We are again confronted 1 with the failure of the Secretary of Health and Human Services (“the Secretary”) to implement properly the “disproportionate share” provision of the Medicare statute, 42 U.S.C. § 1395ww(d)(5)(F)(vi). This provision provides for increased Medicare reimbursement to hospitals that serve a disproportionate number of low-income patients.
The plaintiffs, Alhambra Hospital and Memorial Hospital of Gardena (“the Hospitals”), contend that the Secretary has impermissibly excluded subacute patient days from the calculation of the disproportionate share reimbursement. We conclude that the Secretary's actions here are contrary to the plain meaning of the governing regulation.
A. Legal Background
Part A of the Medicare program provides basic health coverage for elderly and disabled people. 42 U.S.C. § 1395c.
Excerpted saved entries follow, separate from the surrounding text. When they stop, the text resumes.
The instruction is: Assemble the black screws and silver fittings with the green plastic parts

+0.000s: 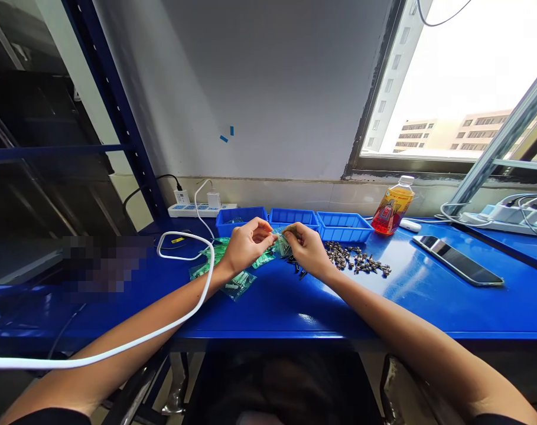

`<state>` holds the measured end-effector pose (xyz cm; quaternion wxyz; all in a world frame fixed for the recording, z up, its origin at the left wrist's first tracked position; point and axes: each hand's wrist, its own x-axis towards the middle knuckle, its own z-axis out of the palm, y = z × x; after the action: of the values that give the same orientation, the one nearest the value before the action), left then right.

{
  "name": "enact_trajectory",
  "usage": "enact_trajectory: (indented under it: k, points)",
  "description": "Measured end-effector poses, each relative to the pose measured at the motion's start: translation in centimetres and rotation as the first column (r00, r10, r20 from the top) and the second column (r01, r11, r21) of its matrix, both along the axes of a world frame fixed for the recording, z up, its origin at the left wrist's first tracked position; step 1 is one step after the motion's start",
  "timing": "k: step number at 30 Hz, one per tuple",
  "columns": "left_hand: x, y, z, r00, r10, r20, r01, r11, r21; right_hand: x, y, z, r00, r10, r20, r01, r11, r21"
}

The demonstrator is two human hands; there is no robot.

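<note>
Both forearms [396,324] extend from the lower corners across the front edge of the blue table [295,316]. A white cable [42,363] crosses in front of the left forearm and loops back over the table. The left hand [249,245] and right hand [311,252] meet near the middle of the table, with a small clear bag [283,244] between them. Left fingers [266,242]: pinched together on the upper left edge of the bag. Right fingers [295,237]: thumb and forefinger clamped on its upper right edge. The bag hangs below the fingertips and contains slim, pale pieces; finer detail is too small to read.

Beside and under the left hand lies a pile of green-tinted bags [206,268]; one more bag [238,285] lies nearer the front edge. Dark metal parts [359,261] are spread to the right of the right hand, some just below it. Three blue bins [345,235] stand in a row behind the hands. A bottle [391,208] of red liquid stands upright just right of the bins. A phone [458,260] lies flat farther right. One power strip [186,211] sits against the wall, left of the bins.
</note>
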<state>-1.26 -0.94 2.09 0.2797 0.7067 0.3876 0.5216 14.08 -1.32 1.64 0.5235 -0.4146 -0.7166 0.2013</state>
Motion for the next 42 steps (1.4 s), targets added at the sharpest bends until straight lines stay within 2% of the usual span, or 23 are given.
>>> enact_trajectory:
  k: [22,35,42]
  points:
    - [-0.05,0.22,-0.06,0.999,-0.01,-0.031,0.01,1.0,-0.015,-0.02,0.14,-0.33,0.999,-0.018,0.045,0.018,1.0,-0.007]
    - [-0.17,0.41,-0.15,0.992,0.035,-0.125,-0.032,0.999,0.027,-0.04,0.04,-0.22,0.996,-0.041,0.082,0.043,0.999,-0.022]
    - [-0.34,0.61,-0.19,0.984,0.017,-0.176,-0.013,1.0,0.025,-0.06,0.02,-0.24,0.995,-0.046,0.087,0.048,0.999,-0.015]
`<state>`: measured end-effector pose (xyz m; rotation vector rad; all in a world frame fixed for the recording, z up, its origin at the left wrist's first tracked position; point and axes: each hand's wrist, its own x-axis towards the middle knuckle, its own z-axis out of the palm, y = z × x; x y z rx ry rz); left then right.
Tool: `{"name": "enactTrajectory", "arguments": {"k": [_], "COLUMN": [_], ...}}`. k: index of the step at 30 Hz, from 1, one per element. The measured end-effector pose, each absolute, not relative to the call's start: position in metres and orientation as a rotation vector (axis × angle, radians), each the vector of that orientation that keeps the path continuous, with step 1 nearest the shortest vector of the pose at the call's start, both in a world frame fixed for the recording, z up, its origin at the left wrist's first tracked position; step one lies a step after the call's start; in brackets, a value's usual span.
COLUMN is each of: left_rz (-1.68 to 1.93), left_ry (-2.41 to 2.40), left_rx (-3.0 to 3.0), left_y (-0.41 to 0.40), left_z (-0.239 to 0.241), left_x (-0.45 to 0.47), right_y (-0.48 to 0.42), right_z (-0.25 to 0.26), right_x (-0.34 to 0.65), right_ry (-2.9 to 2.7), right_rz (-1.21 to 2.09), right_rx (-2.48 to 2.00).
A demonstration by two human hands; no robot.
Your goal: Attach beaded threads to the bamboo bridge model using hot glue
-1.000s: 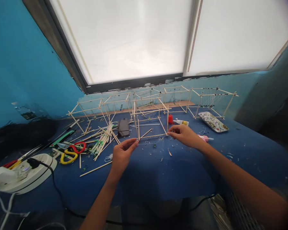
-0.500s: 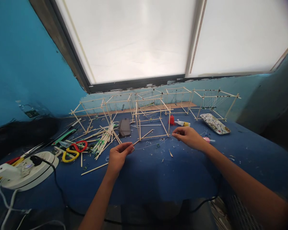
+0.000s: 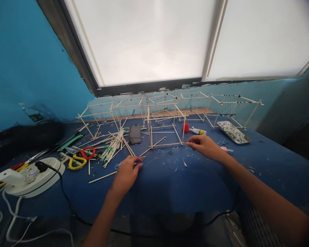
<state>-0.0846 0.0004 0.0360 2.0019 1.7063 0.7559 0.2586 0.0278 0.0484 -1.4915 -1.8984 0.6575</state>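
Note:
My left hand (image 3: 126, 171) rests low on the blue table (image 3: 170, 185), fingers pinched on one end of a thin pale thread (image 3: 157, 158). My right hand (image 3: 204, 145) pinches the thread's other end just right of a small cube frame of wooden sticks (image 3: 166, 132). The thread sags across the cloth between the two hands, with small beads on it. A heap of loose sticks (image 3: 113, 145) lies to the left of my left hand.
More stick frames (image 3: 221, 106) line the back under the window. A dark phone (image 3: 135, 133), a glue tube (image 3: 197, 131), a patterned tray (image 3: 233, 132), red and yellow scissors (image 3: 78, 158) and a white round power strip (image 3: 33, 176) with cables also lie on the table.
My left hand has dropped from the cube's front corner down to the cloth. The thread, taut before, now sags. My right hand has barely moved.

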Motion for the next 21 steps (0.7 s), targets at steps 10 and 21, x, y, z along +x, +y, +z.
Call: {"name": "enactTrajectory", "arguments": {"k": [10, 21], "left_rz": [0.502, 0.902], "left_ry": [1.785, 1.690], "left_rx": [2.261, 2.193], "left_y": [0.001, 0.011], "left_z": [0.021, 0.044], "left_x": [-0.068, -0.069], "right_y": [0.026, 0.023], "right_z": [0.044, 0.072], "right_x": [0.256, 0.257], "right_ry": [-1.883, -1.918], "right_rz": [0.692, 0.720], "right_rx": [-1.482, -1.409]}}
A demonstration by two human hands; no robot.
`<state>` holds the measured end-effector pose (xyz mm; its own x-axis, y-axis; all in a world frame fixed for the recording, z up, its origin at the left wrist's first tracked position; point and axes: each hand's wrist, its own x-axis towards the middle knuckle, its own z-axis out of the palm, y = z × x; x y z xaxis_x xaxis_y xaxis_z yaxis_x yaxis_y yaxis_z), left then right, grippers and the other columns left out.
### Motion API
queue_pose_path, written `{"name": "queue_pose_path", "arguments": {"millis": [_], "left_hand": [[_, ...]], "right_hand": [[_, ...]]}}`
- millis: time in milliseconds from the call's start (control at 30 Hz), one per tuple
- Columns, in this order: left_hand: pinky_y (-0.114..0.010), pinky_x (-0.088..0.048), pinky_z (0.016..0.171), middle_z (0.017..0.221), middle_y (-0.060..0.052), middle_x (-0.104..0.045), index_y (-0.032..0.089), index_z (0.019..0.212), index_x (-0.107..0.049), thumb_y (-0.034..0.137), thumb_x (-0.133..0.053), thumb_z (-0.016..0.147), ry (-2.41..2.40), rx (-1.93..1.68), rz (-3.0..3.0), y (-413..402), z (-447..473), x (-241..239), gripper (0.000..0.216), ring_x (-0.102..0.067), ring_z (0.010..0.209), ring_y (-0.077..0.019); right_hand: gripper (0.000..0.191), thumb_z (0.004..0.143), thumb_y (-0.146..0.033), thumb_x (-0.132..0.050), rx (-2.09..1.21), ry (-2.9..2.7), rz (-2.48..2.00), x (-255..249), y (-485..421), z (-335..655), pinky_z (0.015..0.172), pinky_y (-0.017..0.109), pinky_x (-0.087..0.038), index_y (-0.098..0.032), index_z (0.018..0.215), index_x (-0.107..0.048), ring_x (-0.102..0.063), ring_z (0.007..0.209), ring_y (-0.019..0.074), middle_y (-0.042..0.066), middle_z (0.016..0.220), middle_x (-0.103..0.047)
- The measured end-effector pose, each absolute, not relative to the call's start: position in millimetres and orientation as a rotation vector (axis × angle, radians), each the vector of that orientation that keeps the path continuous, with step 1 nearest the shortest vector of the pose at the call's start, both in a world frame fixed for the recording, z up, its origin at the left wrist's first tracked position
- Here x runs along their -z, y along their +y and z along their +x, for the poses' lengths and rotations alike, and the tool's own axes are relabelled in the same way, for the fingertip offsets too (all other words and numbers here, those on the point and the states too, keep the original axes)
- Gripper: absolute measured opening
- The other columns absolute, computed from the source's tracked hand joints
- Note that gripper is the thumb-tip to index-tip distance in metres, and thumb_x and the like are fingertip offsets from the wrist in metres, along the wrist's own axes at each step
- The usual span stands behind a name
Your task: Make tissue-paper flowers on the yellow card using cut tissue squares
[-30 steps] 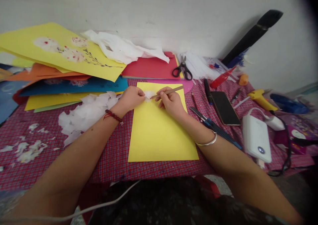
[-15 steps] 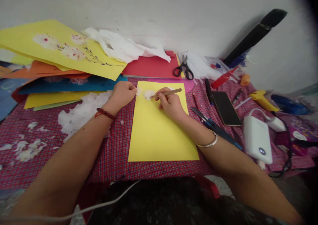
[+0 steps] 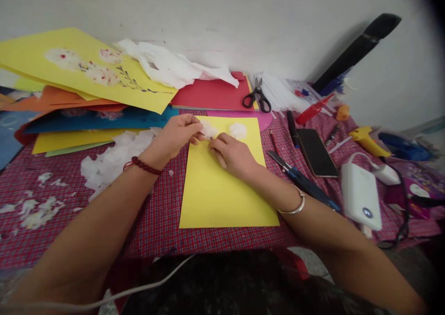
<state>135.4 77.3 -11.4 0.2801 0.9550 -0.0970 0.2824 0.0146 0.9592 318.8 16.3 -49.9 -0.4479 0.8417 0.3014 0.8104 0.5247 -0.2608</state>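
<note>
A sheet of yellow paper (image 3: 225, 199) lies before me on the checked cloth. White tissue paper (image 3: 208, 129) sits near its top left, and a second white tissue puff (image 3: 238, 130) shows at its top right. My left hand (image 3: 179, 136) is closed, thumb and fingers pinching the edge of the left tissue. From the other side my right hand (image 3: 234, 154) reaches the same tissue, fingers curled together, with a tiny dark spot at the tips. What it holds, if anything, is hidden.
Crumpled tissue (image 3: 111, 160) and torn scraps (image 3: 43, 211) lie to the left. Behind are decorated yellow sheets (image 3: 139, 72), red paper (image 3: 215, 94) and scissors (image 3: 257, 97). A cutter knife (image 3: 302, 180), phone (image 3: 317, 153), power bank (image 3: 360, 192) and glue gun (image 3: 368, 140) are at right.
My left hand has moved right onto the tissue. My right hand has turned and shifted slightly down; the brown stick seen in it earlier no longer shows. The right-hand tissue puff is now uncovered.
</note>
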Motion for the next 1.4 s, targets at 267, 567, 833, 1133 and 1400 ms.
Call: {"name": "queue_pose_path", "arguments": {"millis": [267,567,833,1133,1400], "left_hand": [[-0.028,-0.054,0.084,0.078,0.0,-0.058,0.019,0.073,-0.051,0.02,-0.059,0.083,1.074,-0.822,1.387,78,149,34,0.013,-0.059,0.078,-0.0112],[-0.03,-0.044,0.063,0.064,0.001,-0.055,0.02,0.069,-0.054,0.027,-0.064,0.079,1.287,-0.874,1.484,81,137,21,0.015,-0.051,0.061,-0.0116],[-0.035,-0.043,0.064,0.065,-0.001,-0.059,0.022,0.068,-0.052,0.03,-0.067,0.072,1.309,-0.788,1.508,88,145,-1,0.017,-0.057,0.065,-0.0164],[-0.03,-0.034,0.055,0.059,0.0,-0.054,0.021,0.059,-0.054,0.022,-0.063,0.064,1.555,-0.503,1.9,89,181,11,0.01,-0.051,0.06,-0.016],[-0.03,-0.033,0.057,0.059,-0.001,-0.056,0.021,0.058,-0.052,0.023,-0.06,0.069,1.566,-0.503,1.97,90,178,13,0.014,-0.052,0.064,-0.0176]], "right_hand": [[0.021,0.1,-0.032,-0.047,-0.641,-1.709,-1.217,48,26,330,0.064,0.028,-0.049,-0.02,0.097,-0.064,-0.064,0.07,0.0143,0.004,0.086,-0.069],[0.035,0.097,-0.051,-0.053,-1.065,-0.94,-1.241,45,46,338,0.038,0.018,-0.037,-0.019,0.083,-0.055,-0.052,0.039,0.0064,-0.004,0.059,-0.063],[0.035,0.098,-0.05,-0.055,-1.091,-0.929,-1.224,47,50,338,0.036,0.017,-0.037,-0.019,0.083,-0.055,-0.051,0.037,0.0059,-0.004,0.059,-0.062],[0.037,0.098,-0.053,-0.052,-0.936,-1.002,-1.205,45,48,343,0.039,0.017,-0.039,-0.02,0.084,-0.055,-0.051,0.04,0.006,-0.003,0.061,-0.062],[0.023,0.099,-0.036,-0.053,-0.869,-1.287,-1.217,53,45,336,0.044,0.02,-0.043,-0.019,0.086,-0.058,-0.054,0.043,0.0072,-0.002,0.067,-0.063]]}}
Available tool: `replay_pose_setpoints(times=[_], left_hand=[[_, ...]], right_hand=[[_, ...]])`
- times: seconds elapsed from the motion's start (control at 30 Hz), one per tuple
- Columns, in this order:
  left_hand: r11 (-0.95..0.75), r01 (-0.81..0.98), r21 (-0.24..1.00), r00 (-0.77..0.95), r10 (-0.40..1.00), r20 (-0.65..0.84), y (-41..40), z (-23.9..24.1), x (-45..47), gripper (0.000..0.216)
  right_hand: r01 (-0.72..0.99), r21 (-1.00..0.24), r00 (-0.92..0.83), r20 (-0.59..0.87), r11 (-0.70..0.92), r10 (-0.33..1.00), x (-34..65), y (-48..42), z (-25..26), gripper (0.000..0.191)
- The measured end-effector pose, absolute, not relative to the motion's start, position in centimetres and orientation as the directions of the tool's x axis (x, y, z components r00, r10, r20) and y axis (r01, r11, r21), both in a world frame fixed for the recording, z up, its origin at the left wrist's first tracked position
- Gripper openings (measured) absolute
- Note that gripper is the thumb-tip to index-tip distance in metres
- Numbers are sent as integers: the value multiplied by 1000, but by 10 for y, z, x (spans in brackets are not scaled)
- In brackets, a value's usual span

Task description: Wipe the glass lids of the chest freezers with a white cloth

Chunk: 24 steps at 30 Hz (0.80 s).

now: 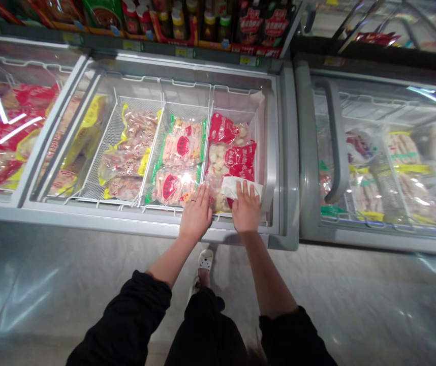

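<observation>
Inside the open freezer, my right hand (246,209) lies with fingers stretched over a flat white piece (228,186), which may be a cloth or the back of a bag; I cannot tell. Under and behind it are red-and-clear bags of pale round food (239,158). My left hand (196,214) reaches over the front rim, fingers extended and close together, beside a wire divider (206,152). Its fingertips are near a clear pack with green edges and a red label (170,187). Whether they touch it is unclear.
Yellow-edged bags of frozen meat (126,147) fill the basket on the left. A glass lid (69,137) covers the freezer's left part. To the right stands another freezer with a grey handle (338,142). Shelves with jars (180,23) run along the back.
</observation>
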<state>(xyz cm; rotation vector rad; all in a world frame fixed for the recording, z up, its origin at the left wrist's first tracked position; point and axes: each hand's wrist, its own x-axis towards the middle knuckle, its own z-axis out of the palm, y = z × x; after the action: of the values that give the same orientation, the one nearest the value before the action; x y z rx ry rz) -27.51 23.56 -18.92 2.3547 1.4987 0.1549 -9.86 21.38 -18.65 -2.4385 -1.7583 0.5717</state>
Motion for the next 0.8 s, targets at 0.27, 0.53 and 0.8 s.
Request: replay_pose_setpoints(times=[0.27, 0.53, 0.8], left_hand=[[-383, 860, 336, 427, 902, -63, 234, -194, -276, 70], [-362, 869, 338, 409, 909, -77, 234, -191, -277, 67], [-284, 903, 321, 333, 937, -108, 233, -189, -279, 67]], right_hand=[[928, -351, 50, -207, -122, 977, -76, 254, -190, 63], [890, -371, 215, -175, -266, 961, -97, 233, -197, 66], [912, -409, -37, -176, -39, 984, -66, 259, -193, 63]])
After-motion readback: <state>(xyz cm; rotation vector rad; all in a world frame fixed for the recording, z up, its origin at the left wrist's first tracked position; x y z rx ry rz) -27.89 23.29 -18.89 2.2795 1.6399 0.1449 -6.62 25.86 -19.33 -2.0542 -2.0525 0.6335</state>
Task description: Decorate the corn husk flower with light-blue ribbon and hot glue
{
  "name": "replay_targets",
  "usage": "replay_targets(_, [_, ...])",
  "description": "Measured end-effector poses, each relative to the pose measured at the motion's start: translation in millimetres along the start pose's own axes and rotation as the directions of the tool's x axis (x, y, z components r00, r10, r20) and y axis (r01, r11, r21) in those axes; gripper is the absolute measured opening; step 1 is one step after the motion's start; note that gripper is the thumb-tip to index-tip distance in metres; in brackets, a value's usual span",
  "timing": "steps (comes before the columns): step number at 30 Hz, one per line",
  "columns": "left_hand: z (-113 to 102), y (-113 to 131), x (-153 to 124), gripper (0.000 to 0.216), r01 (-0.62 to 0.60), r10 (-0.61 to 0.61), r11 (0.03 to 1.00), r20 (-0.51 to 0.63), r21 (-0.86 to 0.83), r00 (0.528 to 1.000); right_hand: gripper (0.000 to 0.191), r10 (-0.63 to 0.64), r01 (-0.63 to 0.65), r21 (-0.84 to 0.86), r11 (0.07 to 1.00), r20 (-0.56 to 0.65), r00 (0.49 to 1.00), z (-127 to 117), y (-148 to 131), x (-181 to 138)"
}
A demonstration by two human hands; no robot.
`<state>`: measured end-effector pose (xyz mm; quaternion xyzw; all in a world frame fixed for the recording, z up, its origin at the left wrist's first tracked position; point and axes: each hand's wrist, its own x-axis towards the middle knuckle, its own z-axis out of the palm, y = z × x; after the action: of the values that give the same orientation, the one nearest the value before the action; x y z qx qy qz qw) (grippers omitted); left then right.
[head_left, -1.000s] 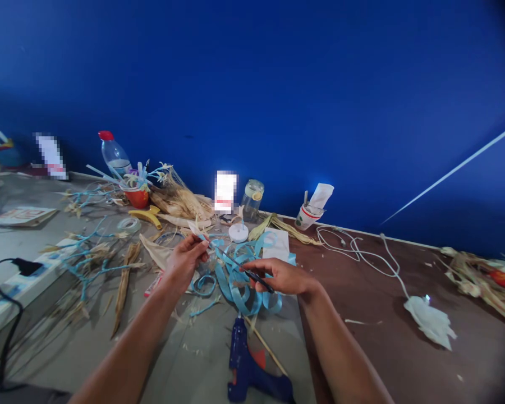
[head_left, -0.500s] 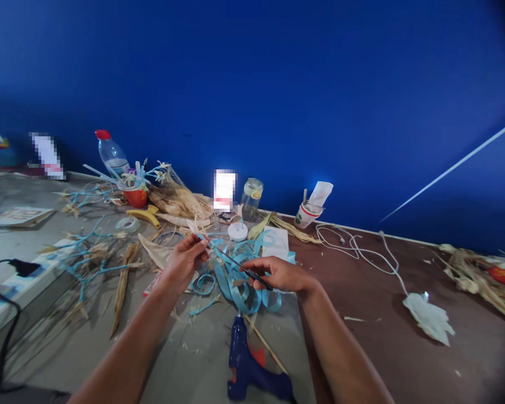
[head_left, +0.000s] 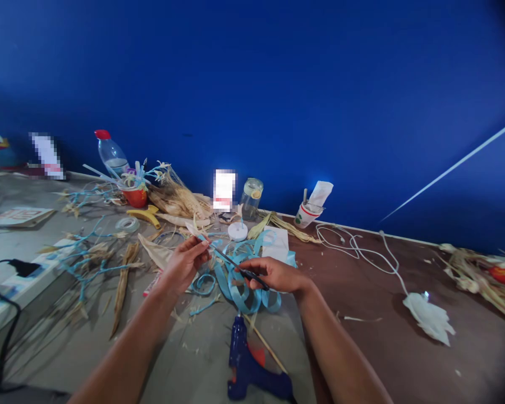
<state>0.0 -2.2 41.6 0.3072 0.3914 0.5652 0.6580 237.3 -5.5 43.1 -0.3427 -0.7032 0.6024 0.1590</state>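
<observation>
My left hand (head_left: 188,259) is closed, with thumb and fingertips pinching a small pale piece of husk (head_left: 192,229). A bit of light blue shows at the fingertips. In my right hand (head_left: 273,273) is a slim black tool (head_left: 256,279), its exact kind too small to tell. Its thin end (head_left: 223,254) points left and reaches close to my left fingertips. I cannot tell whether it touches the husk. Beneath both hands lies a loose heap of light blue ribbon (head_left: 235,294). Closer to me, a dark blue glue gun (head_left: 246,365) lies on its side.
At left lie blue-wrapped twigs (head_left: 82,264), a tape roll (head_left: 127,225) and a white power strip (head_left: 29,280). Dry husks (head_left: 180,196), a red cup (head_left: 134,196), a glass jar (head_left: 251,205) and a white cup (head_left: 308,215) stand along the wall. A white cable (head_left: 353,241) curls at right.
My right hand has shifted slightly left with the black tool, bringing it nearer my left fingers. My left hand has barely moved and keeps its pinch on the husk.
</observation>
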Motion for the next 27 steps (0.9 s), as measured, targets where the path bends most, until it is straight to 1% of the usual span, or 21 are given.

Reimbursement of hospitals is carried out by fiscal intermediaries pursuant to regulations and policies of the Department of Health and Human Services (“HHS”), and HHS's Health Care Financing Administration (“HCFA”).
Prior to 1983, hospitals were reimbursed under Part A for their reasonable costs. In 1983, Congress replaced this procedure with a prospective payment system (“PPS”), under which hospitals are paid a fixed predetermined rate for each hospital discharge based on the patient's diagnosis related group. 42 U.S.C. §§ 1395ww(d)(2),(d)(3).
PPS is not used to reimburse hospitals for long-term care. Therefore, skilled nursing facility (“SNF”) care is not included in the PPS reimbursement. Hospitals with SNF units certified by Medicare are reimbursed under a different mechanism. 42 C.F.R. § 413.1(g).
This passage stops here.